ABOUT THIS EXERCISE >>
Without copying any pictures, restate exactly the lines from the start of the records through the line containing "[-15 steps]".

------ EXTRACTED ENTRIES

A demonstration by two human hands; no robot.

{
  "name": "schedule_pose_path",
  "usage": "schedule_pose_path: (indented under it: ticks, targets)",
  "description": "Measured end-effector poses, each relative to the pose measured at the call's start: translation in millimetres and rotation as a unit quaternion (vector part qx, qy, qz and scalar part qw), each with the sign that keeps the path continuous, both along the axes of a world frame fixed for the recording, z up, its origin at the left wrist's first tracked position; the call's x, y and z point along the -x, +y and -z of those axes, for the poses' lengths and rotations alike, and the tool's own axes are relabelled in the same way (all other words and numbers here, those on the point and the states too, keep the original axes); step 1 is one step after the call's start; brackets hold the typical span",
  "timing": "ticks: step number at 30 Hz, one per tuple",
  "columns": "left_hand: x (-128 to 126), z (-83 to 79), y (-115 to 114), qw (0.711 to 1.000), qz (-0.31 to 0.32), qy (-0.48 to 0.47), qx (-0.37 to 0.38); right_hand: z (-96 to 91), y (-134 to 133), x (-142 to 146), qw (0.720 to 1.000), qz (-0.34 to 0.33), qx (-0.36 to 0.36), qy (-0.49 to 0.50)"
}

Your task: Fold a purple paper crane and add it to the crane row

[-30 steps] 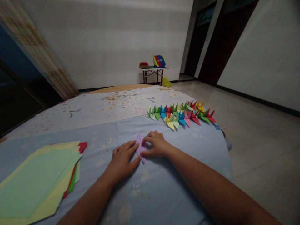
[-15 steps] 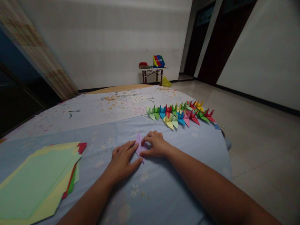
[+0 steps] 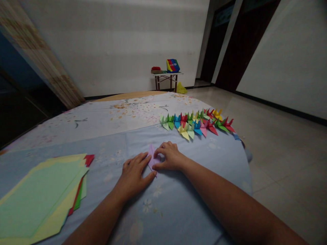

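A small piece of folded purple origami paper (image 3: 151,162) lies on the blue floral tablecloth (image 3: 184,197), pointed at its far and near ends. My left hand (image 3: 135,173) rests flat at its left side, thumb and index fingertips on the paper, fingers spread. From the right, my right hand (image 3: 169,157) curls over the paper, with thumb and index finger gripping its right part. The fingers cover some of the folds there. Beyond my right hand stand several folded paper cranes (image 3: 197,128) in red, green, blue, yellow and pink.
On the left lies a stack of coloured paper sheets (image 3: 38,194), pale green on top, with yellow, red and green beneath. A white floral cloth (image 3: 102,115) covers the table's far part. Against the wall stands a small table (image 3: 167,74) with a multicoloured bag (image 3: 173,65).
Both hands and the purple paper keep nearly the same position. The view has shifted very slightly.
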State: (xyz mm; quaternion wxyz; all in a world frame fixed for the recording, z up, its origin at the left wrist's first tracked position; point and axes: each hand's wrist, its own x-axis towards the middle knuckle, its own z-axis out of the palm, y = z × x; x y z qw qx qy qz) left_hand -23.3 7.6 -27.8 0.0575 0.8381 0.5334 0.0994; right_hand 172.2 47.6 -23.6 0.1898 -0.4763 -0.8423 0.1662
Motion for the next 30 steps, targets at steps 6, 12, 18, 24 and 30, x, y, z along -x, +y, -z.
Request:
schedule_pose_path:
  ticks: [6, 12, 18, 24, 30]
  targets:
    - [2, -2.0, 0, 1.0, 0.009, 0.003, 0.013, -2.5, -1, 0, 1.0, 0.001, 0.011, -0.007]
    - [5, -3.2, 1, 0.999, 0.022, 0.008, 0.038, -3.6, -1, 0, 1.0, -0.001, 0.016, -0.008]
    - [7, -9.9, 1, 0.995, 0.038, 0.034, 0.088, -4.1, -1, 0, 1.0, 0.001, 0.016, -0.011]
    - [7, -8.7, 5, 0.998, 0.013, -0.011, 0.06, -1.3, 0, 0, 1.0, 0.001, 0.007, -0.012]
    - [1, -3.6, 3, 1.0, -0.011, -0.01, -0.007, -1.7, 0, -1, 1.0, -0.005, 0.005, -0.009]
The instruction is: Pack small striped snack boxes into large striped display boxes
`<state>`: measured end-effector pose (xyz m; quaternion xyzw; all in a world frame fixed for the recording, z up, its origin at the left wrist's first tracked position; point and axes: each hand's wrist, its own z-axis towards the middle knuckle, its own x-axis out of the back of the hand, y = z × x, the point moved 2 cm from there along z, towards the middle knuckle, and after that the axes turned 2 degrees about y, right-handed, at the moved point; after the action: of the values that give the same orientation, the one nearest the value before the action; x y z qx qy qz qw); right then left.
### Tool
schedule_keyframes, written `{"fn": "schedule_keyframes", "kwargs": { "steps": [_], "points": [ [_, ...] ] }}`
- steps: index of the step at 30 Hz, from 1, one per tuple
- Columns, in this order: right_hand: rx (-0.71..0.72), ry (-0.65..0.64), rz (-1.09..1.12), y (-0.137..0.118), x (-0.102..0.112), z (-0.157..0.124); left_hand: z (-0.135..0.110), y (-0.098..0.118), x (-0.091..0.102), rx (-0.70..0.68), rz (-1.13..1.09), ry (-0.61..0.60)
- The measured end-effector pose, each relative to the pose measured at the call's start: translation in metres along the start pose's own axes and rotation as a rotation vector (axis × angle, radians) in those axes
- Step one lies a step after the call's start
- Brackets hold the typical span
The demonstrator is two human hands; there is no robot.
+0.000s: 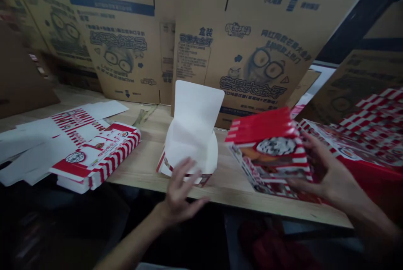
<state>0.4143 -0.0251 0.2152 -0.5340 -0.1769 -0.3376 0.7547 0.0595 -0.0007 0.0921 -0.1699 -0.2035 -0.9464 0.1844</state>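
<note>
In front of me a white-lined paper food box [201,135] stands on the table with its lid flap raised. My left hand [184,190] is at the near edge of this box, fingers spread and holding nothing; whether the fingertips touch it I cannot tell. To the right, my right hand [325,173] grips the right side of a red-and-white striped printed carton stack [267,148], tilted and slightly blurred. The carton's underside and part of my right fingers are hidden.
Flat striped box blanks [97,152] lie piled at the left of the wooden table [147,177]. Large brown cardboard cartons [261,43] line the back. More red-and-white striped boxes [374,127] are stacked at the right. The table's front edge runs just before me.
</note>
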Motion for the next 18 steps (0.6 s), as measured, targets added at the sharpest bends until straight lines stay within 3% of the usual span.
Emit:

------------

ANSWER TO THE EXERCISE >>
A demonstration by two human hands; no robot.

{
  "name": "schedule_pose_path",
  "usage": "schedule_pose_path: (indented under it: ticks, targets)",
  "description": "Measured end-effector poses, each relative to the pose measured at the call's start: translation in millimetres and rotation as a unit quaternion (vector part qx, qy, qz and scalar part qw), each with the sign that keeps the path continuous, both along the axes of a world frame fixed for the recording, z up, its origin at the left wrist's first tracked position; the call's x, y and z point along the -x, +y and -z of those axes, for the poses' lengths and rotations alike, and the tool's own axes are relabelled in the same way (all other words and numbers here, those on the point and the states too, keep the original axes); step 1 is one step after the call's start; brackets hold the typical span",
  "timing": "ticks: step number at 30 Hz, one per tuple",
  "columns": "left_hand: x (-128 to 126), z (-83 to 79), y (-115 to 114), qw (0.711 to 1.000), qz (-0.31 to 0.32), qy (-0.48 to 0.47), qx (-0.37 to 0.38); right_hand: z (-96 to 91), y (-134 to 133), x (-142 to 146), qw (0.720 to 1.000), qz (-0.34 to 0.33), qx (-0.36 to 0.36), qy (-0.49 to 0.50)"
}

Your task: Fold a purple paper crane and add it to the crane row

[-30 steps] 
[-15 steps] 

The output given is complete.